Across the data below, in how many lines does the word "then" appear? Give only the number.

** Opening GIVEN RECORDS block **

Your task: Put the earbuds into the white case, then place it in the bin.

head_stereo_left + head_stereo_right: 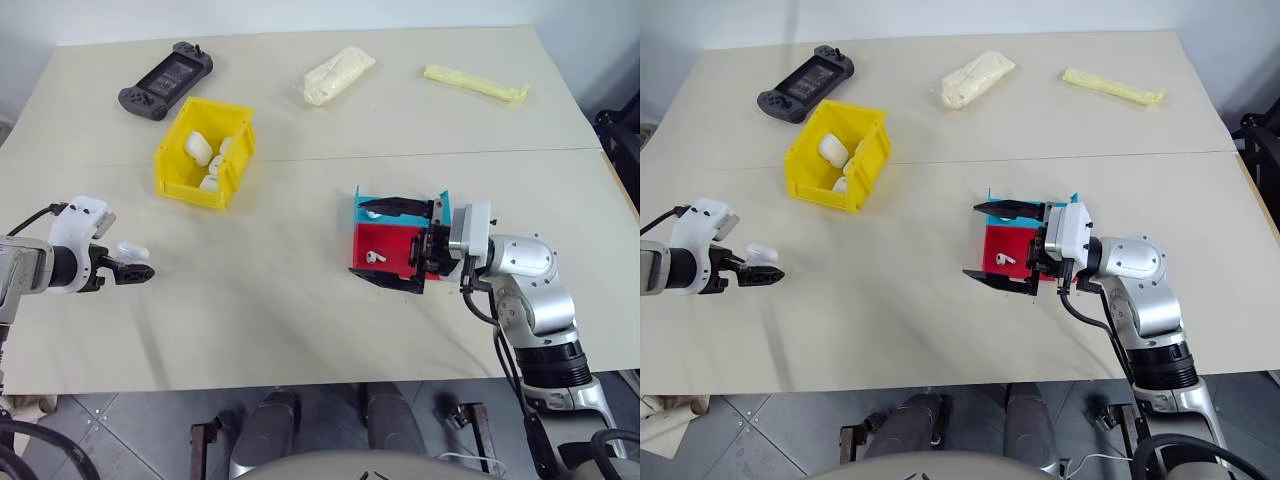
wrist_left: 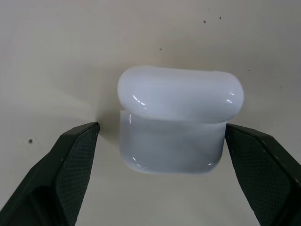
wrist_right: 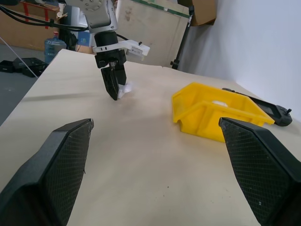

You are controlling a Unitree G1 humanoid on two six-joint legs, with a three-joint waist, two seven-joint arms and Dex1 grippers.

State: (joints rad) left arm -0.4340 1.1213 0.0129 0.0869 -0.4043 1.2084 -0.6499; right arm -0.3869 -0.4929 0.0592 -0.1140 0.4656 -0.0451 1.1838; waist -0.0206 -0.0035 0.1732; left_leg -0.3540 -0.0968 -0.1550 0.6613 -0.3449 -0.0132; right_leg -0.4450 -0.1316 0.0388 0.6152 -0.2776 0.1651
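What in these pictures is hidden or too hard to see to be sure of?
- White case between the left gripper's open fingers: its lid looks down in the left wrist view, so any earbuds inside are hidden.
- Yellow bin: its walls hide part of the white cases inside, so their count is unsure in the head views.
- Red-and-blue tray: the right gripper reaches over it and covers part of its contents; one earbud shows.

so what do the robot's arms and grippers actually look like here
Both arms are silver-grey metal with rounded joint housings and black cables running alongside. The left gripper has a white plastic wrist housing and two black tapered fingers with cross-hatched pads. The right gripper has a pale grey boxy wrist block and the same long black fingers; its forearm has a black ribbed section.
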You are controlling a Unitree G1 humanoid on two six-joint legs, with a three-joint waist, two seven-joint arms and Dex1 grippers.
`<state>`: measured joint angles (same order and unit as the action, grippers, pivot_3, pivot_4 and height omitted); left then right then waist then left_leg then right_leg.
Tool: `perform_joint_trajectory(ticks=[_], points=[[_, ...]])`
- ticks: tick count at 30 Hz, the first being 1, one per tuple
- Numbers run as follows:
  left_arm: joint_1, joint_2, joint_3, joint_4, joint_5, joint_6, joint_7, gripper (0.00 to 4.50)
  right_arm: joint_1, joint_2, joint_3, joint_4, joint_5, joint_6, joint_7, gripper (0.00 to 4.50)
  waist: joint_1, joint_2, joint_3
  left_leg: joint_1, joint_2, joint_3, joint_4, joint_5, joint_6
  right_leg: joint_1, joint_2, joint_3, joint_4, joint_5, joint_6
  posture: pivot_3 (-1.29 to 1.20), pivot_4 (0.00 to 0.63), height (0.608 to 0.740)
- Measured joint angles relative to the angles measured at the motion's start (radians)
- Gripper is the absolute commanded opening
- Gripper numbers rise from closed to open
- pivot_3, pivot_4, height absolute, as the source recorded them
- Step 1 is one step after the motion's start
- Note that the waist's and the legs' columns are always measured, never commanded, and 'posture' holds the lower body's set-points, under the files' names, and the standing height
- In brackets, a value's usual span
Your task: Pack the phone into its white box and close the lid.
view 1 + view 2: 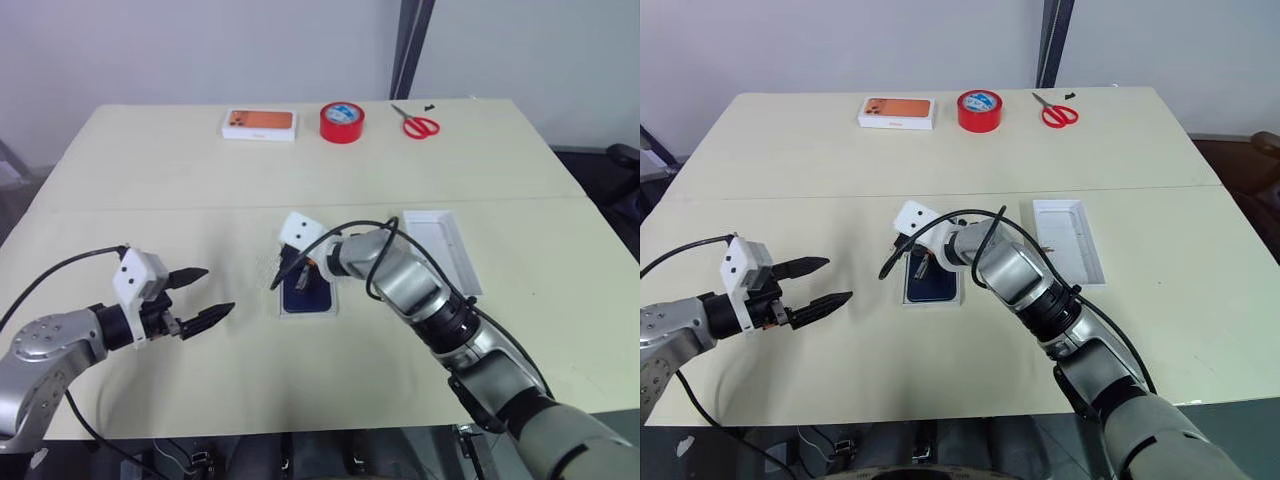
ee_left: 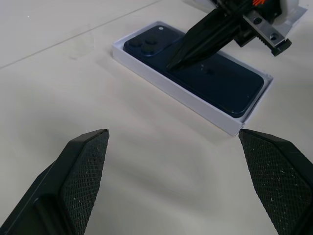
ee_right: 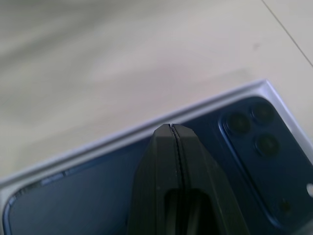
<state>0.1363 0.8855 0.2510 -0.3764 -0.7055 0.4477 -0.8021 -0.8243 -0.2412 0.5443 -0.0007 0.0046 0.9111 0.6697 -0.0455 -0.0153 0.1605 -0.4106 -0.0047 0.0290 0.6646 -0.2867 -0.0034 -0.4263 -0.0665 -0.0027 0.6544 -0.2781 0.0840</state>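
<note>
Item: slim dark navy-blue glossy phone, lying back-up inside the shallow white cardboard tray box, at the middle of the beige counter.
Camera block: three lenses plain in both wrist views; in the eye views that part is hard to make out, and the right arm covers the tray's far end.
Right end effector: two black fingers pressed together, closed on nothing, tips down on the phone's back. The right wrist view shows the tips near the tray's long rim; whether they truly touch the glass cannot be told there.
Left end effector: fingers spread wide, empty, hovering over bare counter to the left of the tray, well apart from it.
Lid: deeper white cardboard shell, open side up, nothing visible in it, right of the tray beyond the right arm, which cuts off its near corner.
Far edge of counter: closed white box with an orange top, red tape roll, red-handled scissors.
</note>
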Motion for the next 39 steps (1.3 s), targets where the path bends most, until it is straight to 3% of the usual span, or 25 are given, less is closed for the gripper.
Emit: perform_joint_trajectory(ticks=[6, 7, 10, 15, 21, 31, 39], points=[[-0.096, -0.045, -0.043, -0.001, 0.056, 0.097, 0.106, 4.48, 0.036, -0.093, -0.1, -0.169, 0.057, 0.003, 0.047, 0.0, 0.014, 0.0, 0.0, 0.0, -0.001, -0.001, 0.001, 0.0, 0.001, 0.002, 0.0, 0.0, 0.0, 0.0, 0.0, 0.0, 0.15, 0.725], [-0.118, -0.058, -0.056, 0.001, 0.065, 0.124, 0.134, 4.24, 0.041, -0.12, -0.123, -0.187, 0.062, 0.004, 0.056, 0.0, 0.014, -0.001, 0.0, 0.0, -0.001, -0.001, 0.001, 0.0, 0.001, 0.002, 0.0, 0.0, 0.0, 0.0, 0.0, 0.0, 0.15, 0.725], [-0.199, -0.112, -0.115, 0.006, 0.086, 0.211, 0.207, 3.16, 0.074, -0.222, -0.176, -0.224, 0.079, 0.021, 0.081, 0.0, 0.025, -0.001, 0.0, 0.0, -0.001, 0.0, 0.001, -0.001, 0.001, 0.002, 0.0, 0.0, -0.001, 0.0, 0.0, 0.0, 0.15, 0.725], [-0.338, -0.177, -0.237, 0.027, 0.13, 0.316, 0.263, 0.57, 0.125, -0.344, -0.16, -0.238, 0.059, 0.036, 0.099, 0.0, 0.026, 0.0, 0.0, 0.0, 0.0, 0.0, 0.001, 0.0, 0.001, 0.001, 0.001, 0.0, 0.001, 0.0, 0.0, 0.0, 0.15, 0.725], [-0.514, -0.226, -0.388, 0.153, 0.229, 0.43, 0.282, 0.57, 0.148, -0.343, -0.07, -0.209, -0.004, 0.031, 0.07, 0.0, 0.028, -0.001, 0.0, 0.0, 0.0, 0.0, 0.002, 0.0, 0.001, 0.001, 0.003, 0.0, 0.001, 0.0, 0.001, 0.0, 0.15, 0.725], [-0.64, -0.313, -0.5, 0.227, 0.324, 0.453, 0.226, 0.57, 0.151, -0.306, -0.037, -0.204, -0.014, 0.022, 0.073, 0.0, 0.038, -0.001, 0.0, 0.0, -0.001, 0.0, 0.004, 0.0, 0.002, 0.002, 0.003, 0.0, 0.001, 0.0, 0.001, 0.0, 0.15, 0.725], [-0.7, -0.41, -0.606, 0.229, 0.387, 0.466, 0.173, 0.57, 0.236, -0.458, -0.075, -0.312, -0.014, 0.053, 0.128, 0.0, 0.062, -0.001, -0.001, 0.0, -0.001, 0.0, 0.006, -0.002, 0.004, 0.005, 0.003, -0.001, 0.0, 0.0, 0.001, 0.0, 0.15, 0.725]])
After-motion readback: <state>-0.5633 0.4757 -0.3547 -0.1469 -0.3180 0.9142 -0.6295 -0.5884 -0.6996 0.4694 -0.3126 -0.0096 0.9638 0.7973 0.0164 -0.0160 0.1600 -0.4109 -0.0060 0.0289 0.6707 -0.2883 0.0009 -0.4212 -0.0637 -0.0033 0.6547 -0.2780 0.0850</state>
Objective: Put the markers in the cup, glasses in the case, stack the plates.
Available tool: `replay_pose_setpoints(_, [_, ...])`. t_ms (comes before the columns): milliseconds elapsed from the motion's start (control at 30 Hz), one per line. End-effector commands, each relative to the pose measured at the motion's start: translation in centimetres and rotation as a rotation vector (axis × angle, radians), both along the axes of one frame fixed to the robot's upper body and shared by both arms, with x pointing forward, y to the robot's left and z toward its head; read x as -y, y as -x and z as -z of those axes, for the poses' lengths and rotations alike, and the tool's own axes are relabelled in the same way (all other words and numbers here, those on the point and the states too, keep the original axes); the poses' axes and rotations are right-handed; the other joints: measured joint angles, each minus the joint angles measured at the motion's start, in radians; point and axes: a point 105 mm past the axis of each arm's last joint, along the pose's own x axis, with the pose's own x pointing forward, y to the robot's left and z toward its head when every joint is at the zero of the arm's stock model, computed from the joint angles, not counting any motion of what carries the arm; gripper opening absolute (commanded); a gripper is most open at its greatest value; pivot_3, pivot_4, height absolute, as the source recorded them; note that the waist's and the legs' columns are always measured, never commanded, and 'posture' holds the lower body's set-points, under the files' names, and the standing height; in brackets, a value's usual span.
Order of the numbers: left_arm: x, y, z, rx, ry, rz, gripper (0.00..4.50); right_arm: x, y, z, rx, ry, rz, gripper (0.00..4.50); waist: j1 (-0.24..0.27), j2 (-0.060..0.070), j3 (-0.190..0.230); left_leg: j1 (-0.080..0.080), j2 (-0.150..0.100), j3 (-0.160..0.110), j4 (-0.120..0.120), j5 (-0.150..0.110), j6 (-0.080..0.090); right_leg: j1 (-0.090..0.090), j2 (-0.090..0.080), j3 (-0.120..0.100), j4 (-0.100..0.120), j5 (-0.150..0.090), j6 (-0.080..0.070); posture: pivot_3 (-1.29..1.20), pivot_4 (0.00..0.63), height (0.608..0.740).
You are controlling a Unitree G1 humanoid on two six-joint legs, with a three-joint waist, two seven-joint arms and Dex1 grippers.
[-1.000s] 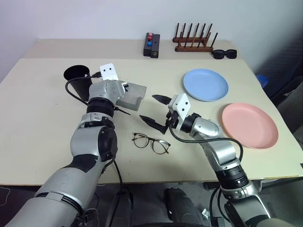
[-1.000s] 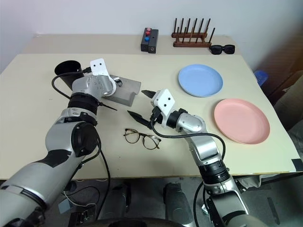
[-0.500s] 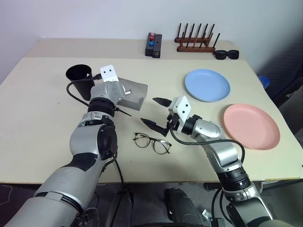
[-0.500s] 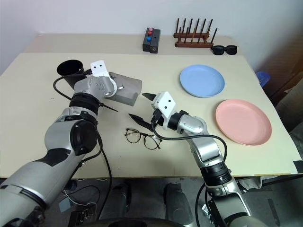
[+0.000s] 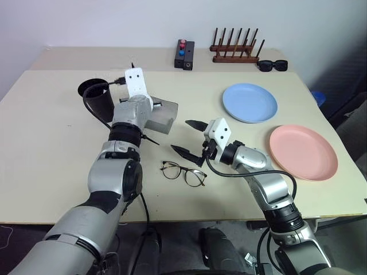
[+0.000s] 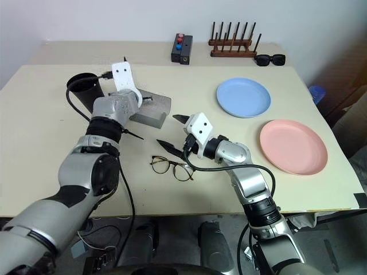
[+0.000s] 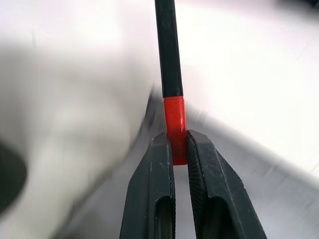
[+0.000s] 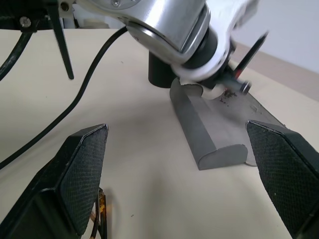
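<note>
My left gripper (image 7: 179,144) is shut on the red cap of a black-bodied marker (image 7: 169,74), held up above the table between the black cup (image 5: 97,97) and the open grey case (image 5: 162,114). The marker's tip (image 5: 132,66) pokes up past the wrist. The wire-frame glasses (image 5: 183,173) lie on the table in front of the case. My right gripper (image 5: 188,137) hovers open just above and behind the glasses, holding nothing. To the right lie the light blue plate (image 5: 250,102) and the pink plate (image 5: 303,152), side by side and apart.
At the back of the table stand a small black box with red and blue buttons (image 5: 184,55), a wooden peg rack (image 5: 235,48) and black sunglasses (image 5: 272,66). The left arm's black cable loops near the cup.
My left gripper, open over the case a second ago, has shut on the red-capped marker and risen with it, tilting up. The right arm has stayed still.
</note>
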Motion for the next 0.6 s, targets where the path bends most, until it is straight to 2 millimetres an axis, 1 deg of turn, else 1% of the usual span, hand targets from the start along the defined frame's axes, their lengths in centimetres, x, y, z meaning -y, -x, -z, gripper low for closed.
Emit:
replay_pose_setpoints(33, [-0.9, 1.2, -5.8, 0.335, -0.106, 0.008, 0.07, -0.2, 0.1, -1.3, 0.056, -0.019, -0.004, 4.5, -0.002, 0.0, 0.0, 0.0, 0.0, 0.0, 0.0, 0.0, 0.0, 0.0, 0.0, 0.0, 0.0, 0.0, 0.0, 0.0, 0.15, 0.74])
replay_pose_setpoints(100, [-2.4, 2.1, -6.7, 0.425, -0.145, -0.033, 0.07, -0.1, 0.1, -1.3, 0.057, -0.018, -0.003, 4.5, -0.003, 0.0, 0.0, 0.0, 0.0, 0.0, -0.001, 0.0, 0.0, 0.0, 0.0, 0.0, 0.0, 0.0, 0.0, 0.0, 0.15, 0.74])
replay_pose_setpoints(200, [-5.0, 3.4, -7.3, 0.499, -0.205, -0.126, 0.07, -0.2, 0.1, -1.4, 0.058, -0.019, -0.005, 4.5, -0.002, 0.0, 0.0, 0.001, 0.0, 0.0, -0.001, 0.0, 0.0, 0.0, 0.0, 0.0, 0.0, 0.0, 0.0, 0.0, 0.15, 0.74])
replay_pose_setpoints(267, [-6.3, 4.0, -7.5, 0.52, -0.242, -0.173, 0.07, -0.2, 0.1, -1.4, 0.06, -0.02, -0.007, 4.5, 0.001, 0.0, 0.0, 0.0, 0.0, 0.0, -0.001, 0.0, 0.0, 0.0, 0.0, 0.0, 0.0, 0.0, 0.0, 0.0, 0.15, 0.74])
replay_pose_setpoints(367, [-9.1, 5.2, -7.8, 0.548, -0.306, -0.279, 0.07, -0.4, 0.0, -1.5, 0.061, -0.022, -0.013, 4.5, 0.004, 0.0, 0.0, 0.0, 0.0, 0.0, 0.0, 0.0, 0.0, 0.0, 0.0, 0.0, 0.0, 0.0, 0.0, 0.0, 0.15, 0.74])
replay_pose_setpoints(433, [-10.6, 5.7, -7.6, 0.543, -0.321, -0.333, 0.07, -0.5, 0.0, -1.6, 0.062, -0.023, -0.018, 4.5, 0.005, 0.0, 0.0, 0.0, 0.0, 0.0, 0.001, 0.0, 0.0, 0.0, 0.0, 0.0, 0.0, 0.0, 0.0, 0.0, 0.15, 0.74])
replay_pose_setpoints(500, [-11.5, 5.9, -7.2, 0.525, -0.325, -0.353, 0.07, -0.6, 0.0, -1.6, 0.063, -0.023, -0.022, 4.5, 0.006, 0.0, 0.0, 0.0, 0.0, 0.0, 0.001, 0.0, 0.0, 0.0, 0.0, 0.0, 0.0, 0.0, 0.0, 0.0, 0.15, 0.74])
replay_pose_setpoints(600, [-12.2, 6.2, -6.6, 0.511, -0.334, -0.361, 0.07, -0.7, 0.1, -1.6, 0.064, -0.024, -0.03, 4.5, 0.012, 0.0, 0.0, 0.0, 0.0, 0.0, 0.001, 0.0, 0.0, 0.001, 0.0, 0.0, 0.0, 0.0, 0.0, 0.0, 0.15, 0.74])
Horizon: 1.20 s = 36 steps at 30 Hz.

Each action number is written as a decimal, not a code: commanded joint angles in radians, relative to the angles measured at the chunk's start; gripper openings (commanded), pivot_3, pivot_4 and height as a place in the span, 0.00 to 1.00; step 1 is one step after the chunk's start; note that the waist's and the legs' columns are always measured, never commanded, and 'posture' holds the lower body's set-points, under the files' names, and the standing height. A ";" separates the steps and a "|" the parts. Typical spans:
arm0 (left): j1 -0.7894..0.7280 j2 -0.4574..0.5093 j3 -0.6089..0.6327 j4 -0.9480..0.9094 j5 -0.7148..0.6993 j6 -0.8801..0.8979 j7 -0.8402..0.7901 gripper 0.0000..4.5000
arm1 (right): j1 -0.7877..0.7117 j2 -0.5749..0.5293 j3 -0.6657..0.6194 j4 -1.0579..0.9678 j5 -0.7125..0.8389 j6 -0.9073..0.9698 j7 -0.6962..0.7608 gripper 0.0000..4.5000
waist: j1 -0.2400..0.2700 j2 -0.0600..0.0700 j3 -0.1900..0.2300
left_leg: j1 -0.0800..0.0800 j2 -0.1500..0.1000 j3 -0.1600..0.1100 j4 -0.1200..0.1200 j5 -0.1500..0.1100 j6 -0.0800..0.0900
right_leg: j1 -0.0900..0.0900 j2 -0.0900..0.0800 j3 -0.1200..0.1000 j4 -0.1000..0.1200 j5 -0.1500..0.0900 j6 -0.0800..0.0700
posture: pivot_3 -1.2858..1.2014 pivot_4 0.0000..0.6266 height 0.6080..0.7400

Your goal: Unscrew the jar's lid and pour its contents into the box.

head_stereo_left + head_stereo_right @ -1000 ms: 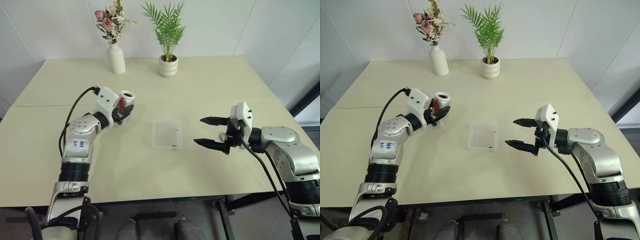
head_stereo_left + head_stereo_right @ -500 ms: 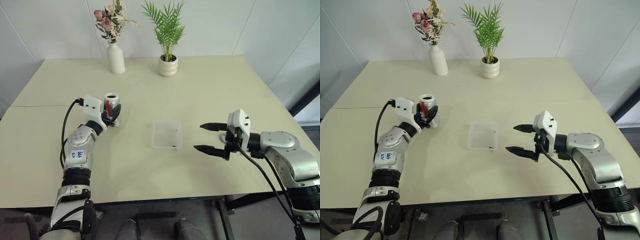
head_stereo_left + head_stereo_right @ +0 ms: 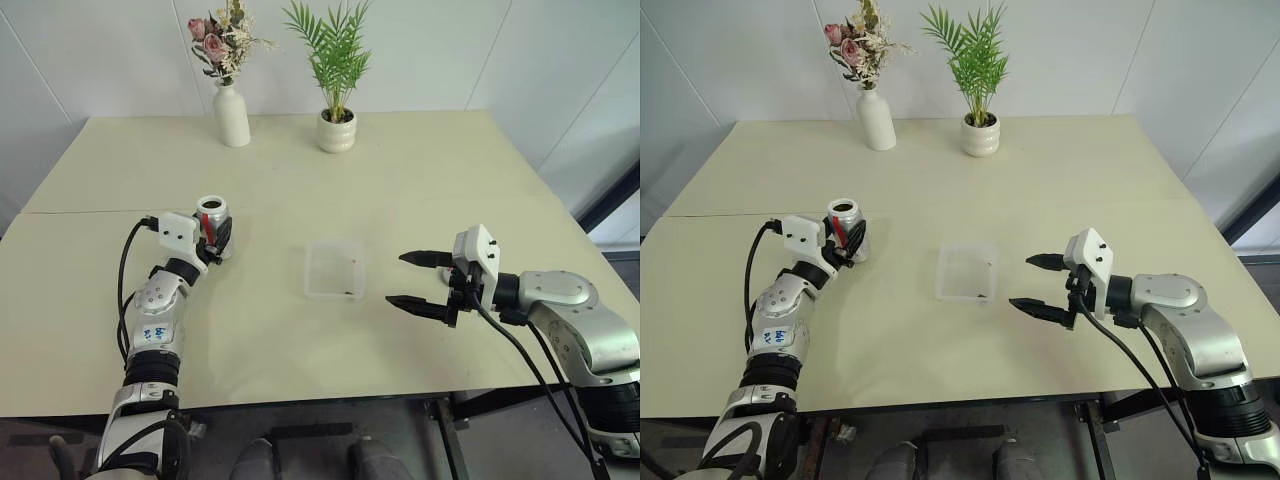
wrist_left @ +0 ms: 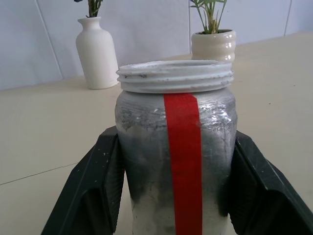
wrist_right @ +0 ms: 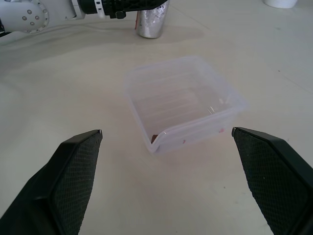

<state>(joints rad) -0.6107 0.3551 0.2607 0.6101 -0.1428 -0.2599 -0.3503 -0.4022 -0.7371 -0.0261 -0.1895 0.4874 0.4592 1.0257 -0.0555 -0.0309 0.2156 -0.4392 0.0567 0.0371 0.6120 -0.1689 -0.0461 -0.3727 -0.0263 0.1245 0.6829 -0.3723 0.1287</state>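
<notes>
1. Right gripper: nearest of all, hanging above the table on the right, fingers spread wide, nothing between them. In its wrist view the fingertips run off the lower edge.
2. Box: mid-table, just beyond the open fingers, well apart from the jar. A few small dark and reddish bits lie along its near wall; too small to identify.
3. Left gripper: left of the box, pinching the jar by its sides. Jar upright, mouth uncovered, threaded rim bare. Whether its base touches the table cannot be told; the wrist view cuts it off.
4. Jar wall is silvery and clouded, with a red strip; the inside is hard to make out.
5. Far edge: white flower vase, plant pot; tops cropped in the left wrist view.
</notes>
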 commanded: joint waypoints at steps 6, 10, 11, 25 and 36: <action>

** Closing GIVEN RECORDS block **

* _ANSWER TO THE PROBLEM_: 2